What to work on: One figure is the expected answer: how many lines in the listing contain "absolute".

==*==

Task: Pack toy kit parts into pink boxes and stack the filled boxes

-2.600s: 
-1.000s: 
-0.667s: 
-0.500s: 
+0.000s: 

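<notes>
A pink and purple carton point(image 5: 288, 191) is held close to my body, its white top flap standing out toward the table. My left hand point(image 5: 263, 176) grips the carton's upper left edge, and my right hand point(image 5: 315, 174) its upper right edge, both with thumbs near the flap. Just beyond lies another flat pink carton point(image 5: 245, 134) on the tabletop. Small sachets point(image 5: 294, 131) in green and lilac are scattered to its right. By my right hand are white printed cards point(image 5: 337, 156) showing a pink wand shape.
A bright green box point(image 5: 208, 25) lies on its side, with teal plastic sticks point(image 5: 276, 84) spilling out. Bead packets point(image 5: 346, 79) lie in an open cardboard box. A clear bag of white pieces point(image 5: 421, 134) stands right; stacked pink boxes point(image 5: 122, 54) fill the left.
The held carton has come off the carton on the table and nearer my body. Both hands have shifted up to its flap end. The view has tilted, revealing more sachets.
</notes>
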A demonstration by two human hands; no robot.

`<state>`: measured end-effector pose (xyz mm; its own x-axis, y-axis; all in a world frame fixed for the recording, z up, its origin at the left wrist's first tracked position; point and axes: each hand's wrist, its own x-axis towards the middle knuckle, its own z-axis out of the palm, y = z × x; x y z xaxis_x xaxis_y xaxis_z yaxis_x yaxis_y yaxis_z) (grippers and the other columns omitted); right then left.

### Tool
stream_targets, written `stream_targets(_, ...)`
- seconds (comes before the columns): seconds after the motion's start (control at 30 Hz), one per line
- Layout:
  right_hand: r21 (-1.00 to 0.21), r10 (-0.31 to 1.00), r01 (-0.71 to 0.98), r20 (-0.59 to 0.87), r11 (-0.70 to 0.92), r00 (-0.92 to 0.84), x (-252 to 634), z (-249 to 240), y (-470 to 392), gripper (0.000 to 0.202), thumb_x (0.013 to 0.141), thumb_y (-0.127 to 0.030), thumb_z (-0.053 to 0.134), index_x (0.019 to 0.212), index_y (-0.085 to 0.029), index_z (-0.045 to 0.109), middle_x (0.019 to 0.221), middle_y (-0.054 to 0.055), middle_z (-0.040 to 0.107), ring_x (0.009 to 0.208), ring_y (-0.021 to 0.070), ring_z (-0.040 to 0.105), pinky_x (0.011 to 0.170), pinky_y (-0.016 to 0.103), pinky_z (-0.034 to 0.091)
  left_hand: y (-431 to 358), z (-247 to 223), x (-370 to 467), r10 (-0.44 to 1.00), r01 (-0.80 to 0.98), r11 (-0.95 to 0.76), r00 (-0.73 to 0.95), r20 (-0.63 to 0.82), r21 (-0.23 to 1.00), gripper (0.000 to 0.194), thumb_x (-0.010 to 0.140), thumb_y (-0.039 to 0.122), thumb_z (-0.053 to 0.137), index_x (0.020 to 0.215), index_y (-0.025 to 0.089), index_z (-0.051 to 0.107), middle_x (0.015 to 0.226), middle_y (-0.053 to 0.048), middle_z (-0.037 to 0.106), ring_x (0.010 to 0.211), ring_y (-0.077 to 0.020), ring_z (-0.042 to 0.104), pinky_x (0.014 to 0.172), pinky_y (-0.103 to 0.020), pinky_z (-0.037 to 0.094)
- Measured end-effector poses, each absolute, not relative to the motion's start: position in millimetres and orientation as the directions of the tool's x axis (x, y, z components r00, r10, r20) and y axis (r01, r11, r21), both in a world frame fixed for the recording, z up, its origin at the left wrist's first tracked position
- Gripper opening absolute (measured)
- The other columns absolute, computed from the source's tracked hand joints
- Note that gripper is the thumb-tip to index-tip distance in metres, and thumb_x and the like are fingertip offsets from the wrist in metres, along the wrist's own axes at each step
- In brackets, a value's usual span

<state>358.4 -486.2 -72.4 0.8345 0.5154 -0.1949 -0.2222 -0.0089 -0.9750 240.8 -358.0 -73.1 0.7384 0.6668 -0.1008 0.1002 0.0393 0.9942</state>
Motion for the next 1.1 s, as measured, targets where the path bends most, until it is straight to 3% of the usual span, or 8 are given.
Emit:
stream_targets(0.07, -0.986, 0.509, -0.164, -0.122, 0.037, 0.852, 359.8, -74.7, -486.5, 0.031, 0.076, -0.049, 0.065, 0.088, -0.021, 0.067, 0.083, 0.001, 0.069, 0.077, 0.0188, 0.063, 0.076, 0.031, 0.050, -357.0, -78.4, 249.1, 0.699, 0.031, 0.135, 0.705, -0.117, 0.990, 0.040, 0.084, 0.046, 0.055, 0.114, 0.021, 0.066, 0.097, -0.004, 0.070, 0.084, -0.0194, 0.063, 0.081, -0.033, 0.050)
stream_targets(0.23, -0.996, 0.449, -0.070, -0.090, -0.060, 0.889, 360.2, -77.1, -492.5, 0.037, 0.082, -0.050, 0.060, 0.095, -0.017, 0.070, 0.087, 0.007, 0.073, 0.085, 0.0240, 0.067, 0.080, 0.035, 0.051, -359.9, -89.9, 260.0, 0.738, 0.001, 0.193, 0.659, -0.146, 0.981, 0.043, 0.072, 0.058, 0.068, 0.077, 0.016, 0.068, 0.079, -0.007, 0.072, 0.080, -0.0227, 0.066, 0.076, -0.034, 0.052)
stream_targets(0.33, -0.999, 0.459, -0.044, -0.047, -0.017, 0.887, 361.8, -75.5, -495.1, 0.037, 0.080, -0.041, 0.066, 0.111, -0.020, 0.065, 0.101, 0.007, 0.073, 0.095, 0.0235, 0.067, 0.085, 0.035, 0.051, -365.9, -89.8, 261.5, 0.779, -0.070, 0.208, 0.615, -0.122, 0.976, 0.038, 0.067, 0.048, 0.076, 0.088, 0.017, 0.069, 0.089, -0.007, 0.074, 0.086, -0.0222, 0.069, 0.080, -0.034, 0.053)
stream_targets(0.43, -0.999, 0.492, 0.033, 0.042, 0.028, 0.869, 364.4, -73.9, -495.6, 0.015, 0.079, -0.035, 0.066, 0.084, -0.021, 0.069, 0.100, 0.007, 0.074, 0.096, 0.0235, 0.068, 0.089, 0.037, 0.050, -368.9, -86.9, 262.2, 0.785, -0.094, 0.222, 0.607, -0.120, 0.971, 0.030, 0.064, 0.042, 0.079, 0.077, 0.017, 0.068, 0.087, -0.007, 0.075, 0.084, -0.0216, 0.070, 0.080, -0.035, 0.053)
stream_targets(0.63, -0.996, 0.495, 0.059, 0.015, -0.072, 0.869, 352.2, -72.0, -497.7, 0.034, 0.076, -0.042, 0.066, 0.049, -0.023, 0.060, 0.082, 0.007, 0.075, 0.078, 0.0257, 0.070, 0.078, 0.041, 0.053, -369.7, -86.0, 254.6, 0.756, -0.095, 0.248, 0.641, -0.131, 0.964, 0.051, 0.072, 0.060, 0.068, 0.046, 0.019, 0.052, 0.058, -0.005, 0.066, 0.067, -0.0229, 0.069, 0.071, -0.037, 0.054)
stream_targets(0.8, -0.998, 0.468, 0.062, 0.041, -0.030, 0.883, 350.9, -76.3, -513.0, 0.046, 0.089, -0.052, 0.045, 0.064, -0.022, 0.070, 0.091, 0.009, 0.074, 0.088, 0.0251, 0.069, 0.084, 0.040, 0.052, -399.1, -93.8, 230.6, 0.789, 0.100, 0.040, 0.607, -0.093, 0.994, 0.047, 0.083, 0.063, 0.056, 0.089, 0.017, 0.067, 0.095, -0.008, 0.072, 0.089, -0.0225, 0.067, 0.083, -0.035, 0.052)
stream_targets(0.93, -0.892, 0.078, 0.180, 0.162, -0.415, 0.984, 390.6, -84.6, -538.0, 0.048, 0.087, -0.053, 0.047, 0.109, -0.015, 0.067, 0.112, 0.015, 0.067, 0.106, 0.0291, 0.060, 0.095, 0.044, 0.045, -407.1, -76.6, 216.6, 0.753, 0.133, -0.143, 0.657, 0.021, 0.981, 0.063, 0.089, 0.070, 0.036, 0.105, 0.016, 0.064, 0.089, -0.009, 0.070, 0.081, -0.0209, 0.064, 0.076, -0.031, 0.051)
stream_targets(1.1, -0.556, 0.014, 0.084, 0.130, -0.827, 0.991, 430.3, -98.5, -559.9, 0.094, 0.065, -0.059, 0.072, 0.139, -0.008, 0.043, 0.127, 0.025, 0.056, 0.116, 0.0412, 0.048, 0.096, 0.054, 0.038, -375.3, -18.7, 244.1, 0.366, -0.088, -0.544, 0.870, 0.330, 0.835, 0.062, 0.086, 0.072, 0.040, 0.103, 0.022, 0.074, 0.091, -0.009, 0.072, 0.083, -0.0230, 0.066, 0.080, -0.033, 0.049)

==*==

Written response: 3